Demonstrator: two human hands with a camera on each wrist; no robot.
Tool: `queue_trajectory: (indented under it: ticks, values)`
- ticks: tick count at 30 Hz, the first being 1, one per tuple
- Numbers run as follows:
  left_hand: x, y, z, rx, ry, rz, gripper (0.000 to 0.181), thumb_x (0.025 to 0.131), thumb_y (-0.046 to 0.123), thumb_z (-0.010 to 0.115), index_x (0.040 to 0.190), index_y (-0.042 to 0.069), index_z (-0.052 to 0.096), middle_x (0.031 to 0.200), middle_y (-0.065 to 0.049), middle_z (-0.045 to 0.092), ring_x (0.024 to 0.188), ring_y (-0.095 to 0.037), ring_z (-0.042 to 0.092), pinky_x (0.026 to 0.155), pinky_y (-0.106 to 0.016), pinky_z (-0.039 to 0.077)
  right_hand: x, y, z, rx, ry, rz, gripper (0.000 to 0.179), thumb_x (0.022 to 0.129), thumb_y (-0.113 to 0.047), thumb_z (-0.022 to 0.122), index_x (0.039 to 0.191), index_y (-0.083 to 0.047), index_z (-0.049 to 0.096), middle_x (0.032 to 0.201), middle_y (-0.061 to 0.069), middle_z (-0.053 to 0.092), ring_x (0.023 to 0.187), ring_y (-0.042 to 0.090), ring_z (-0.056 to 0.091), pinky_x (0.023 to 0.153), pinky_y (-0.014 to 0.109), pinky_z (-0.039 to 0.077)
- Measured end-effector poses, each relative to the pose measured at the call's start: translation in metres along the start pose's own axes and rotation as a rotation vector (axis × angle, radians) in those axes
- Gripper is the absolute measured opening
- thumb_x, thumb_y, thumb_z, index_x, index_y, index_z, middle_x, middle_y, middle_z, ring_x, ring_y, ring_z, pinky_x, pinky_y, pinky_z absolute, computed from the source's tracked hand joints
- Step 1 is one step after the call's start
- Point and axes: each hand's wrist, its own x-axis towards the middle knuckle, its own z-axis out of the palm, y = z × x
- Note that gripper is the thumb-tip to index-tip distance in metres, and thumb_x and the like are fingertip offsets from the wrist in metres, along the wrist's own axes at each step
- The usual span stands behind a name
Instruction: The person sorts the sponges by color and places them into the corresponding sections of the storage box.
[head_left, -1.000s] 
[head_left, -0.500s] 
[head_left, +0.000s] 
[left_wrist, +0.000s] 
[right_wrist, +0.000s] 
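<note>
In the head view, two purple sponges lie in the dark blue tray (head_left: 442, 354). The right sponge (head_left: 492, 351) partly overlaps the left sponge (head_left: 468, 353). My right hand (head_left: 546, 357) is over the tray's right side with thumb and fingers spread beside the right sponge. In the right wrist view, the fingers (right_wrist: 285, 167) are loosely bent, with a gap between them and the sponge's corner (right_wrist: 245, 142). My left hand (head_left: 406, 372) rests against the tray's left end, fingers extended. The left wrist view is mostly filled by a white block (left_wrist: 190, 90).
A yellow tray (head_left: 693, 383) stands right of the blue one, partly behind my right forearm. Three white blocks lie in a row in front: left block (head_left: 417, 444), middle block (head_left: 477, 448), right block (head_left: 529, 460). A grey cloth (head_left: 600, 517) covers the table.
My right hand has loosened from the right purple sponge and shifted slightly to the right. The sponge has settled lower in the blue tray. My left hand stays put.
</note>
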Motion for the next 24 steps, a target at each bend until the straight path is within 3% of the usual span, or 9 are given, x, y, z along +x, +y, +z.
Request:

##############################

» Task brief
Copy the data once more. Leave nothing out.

» Solution to the problem
Demonstrator: two human hands with a camera on each wrist; no robot.
Tool: `queue_trajectory: (indented under it: ticks, values)`
- ticks: tick count at 30 Hz, the first being 1, one per tuple
- Numbers run as follows:
  left_hand: x, y, z, rx, ry, rz, gripper (0.000 to 0.181), thumb_x (0.025 to 0.131), thumb_y (-0.046 to 0.123), thumb_z (-0.010 to 0.115), index_x (0.040 to 0.190), index_y (-0.042 to 0.069), index_z (-0.052 to 0.096), middle_x (0.031 to 0.200), middle_y (-0.065 to 0.049), middle_z (-0.045 to 0.092), ring_x (0.024 to 0.188), ring_y (-0.095 to 0.037), ring_z (-0.042 to 0.092), pinky_x (0.026 to 0.155), pinky_y (-0.106 to 0.016), pinky_z (-0.039 to 0.077)
  right_hand: x, y, z, rx, ry, rz, gripper (0.000 to 0.179), thumb_x (0.022 to 0.129), thumb_y (-0.113 to 0.047), thumb_z (-0.022 to 0.122), index_x (0.039 to 0.191), index_y (-0.083 to 0.047), index_z (-0.049 to 0.096), middle_x (0.032 to 0.201), middle_y (-0.061 to 0.069), middle_z (-0.053 to 0.092), ring_x (0.023 to 0.187), ring_y (-0.042 to 0.090), ring_z (-0.056 to 0.091), pinky_x (0.023 to 0.153), pinky_y (-0.014 to 0.109), pinky_z (-0.039 to 0.077)
- Measured end-effector poses, each relative to the pose measured at the call's start: translation in metres along the start pose's own axes and rotation as a rotation vector (axis × angle, radians) in those axes
- Gripper is the absolute measured opening
- thumb_x, thumb_y, thumb_z, index_x, index_y, index_z, middle_x, middle_y, middle_z, ring_x, ring_y, ring_z, pinky_x, pinky_y, pinky_z absolute, computed from the source's tracked hand joints
- Step 1 is one step after the call's start
- Point and axes: each hand's wrist, its own x-axis towards the middle knuckle, its own z-axis out of the palm, y = z × x
- Note that gripper is the thumb-tip to index-tip distance in metres, and thumb_x and the like are fingertip offsets from the wrist in metres, along the wrist's own axes at each step
- The usual span stands behind a name
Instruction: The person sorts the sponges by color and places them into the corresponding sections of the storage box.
[head_left, -1.000s] 
[head_left, -0.500s] 
[head_left, +0.000s] 
[left_wrist, +0.000s] 
[right_wrist, +0.000s] 
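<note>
In the head view, two purple sponges lie in the dark blue tray (head_left: 442, 354). The right sponge (head_left: 492, 351) partly overlaps the left sponge (head_left: 468, 353). My right hand (head_left: 546, 357) is over the tray's right side with thumb and fingers spread beside the right sponge. In the right wrist view, the fingers (right_wrist: 285, 167) are loosely bent, with a gap between them and the sponge's corner (right_wrist: 245, 142). My left hand (head_left: 406, 372) rests against the tray's left end, fingers extended. The left wrist view is mostly filled by a white block (left_wrist: 190, 90).
A yellow tray (head_left: 693, 383) stands right of the blue one, partly behind my right forearm. Three white blocks lie in a row in front: left block (head_left: 417, 444), middle block (head_left: 477, 448), right block (head_left: 529, 460). A grey cloth (head_left: 600, 517) covers the table.
My right hand has loosened from the right purple sponge and shifted slightly to the right. The sponge has settled lower in the blue tray. My left hand stays put.
</note>
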Motion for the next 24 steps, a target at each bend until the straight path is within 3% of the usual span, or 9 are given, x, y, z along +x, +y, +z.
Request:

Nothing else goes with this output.